I’ll be too busy helping Father to pine for her, either, she told herself firmly. We have both started new lives. Yet she was already looking forward to Nimelle’s first letter.

The wagon was now travelling along a long, flat road shrouded in the gloom of dusk. Now and then walled enclosures appeared, bringing back memories of the typical Sachakan mansions, with their endless sprawl of curved walls coated in white render.

She also noticed the slaves working in the fields. She felt slightly discomforted whenever she saw them. Too many years in Elyne had taught her an aversion to slavery, yet she could also remember adoring the slaves who had looked after and indulged her as a child.

I’m sure life is a lot better for a house slave than a field slave, she told herself. But as Mother said, “slavery is slavery’. She had hated it, and Stara knew it was part of the reason her parents had parted and her mother had returned to Elyne.

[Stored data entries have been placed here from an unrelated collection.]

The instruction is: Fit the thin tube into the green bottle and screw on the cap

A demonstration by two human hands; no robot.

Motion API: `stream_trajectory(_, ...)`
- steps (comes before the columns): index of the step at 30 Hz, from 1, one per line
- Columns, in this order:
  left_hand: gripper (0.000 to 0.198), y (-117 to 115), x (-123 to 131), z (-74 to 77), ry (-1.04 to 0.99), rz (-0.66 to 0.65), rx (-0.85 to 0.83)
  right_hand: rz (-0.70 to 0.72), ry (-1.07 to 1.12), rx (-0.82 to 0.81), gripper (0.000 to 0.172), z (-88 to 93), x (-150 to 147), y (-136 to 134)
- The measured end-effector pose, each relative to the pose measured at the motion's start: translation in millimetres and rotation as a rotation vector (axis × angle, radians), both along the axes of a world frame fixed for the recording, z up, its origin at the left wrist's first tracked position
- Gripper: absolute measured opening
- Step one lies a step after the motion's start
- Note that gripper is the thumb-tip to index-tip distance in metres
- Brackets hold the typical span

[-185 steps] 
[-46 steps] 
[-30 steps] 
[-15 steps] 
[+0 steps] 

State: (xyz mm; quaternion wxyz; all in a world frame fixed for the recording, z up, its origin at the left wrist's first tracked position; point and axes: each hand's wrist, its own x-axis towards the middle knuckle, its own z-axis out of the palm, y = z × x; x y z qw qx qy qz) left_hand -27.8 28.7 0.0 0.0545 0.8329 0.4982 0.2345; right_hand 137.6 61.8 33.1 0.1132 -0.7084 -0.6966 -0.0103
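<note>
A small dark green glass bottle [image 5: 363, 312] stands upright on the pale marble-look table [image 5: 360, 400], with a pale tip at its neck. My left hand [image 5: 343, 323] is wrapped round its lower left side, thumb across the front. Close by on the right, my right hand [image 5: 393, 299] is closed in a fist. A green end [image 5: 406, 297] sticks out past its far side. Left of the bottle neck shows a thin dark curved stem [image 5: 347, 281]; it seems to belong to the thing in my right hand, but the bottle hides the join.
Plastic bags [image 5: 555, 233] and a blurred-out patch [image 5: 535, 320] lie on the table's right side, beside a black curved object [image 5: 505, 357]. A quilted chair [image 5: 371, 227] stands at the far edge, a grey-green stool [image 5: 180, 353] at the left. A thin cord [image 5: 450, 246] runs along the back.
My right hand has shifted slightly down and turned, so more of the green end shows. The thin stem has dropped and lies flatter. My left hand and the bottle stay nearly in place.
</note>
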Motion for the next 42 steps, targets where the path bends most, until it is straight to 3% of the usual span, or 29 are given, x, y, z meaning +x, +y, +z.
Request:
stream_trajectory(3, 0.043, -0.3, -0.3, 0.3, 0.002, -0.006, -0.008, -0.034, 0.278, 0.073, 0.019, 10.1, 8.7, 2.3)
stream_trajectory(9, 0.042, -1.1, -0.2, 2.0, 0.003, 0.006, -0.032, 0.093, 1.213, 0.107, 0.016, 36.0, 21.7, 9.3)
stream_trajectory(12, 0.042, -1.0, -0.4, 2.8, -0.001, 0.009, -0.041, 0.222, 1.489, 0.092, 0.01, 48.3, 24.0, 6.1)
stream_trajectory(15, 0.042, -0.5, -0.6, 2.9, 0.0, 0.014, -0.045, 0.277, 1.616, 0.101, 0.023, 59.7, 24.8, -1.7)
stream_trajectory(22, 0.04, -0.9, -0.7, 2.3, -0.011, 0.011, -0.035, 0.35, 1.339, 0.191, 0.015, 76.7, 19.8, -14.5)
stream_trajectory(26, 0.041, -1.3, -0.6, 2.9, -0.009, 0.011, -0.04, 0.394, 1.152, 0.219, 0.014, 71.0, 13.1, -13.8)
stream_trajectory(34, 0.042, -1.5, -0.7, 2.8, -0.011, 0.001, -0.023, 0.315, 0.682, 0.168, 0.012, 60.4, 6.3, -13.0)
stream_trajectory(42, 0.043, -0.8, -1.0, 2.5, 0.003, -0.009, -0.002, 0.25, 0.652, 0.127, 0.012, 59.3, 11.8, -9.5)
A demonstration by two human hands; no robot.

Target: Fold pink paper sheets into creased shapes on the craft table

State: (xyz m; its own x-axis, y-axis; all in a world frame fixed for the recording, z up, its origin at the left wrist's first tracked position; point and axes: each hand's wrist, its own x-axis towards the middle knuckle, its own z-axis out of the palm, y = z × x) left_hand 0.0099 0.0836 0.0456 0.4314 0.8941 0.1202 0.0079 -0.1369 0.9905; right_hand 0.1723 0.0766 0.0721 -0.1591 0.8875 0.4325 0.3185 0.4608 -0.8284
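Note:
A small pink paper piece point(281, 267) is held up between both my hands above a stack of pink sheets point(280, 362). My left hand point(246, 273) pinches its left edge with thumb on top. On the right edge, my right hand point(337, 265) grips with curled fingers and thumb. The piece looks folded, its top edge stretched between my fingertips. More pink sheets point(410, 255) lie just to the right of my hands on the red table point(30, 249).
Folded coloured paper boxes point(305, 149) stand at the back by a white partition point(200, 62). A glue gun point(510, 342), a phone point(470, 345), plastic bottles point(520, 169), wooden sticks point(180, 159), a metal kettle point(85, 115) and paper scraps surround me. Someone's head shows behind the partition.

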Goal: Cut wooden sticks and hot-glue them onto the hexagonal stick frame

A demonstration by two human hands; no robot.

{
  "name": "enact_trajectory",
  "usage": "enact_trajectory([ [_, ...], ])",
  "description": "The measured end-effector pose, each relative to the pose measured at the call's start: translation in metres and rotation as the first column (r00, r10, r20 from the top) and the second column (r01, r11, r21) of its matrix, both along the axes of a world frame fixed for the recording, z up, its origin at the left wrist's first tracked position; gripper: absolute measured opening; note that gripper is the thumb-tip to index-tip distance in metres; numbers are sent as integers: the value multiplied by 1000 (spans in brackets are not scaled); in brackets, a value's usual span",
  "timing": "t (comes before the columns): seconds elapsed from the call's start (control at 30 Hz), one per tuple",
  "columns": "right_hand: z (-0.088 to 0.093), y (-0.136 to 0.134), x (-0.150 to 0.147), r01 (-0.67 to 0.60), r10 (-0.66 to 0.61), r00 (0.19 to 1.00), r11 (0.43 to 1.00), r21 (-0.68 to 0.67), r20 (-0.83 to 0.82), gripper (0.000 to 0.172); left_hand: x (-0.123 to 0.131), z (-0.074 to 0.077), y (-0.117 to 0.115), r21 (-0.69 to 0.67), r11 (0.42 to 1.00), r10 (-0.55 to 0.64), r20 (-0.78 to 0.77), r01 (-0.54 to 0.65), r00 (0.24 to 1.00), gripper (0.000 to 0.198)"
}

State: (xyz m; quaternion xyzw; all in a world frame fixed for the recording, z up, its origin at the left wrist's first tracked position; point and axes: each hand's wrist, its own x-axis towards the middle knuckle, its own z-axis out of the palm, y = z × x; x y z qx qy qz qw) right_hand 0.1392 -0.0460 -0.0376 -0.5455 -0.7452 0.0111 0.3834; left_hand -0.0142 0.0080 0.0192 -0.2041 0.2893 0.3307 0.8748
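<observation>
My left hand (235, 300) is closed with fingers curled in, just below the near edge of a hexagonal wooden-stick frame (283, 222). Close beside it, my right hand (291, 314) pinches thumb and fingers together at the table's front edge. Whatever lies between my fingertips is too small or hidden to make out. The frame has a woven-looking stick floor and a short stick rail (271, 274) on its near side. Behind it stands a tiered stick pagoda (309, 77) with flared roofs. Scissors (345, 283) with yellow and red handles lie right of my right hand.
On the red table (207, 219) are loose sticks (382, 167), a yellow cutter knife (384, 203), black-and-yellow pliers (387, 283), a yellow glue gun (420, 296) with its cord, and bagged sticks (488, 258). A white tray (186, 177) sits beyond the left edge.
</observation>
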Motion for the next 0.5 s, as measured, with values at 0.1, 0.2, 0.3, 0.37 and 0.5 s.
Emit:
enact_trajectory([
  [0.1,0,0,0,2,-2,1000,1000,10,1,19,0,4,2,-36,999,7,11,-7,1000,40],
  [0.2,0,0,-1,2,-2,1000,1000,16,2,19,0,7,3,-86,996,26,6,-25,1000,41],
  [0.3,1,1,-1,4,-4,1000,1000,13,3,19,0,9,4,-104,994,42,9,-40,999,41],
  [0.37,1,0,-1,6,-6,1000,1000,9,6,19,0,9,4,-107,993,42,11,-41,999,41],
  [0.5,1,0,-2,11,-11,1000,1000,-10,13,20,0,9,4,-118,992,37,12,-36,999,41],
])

There were other reasons, Stara knew. Some she had been told, some she had worked out herself. Her mother had run away from her family in order to marry the man she loved, then discovered that he was a different person at home from the one he’d been in Elyne. He needed to be, she had explained to Stara. You have to be tough and cruel to survive Sachakan politics and make slaves obey you. Yet she couldn’t bear to see the effect it had on him. Eventually he had allowed her to return to Elyne. A harder man would have made her stay, she had admitted. Or kept both of their children.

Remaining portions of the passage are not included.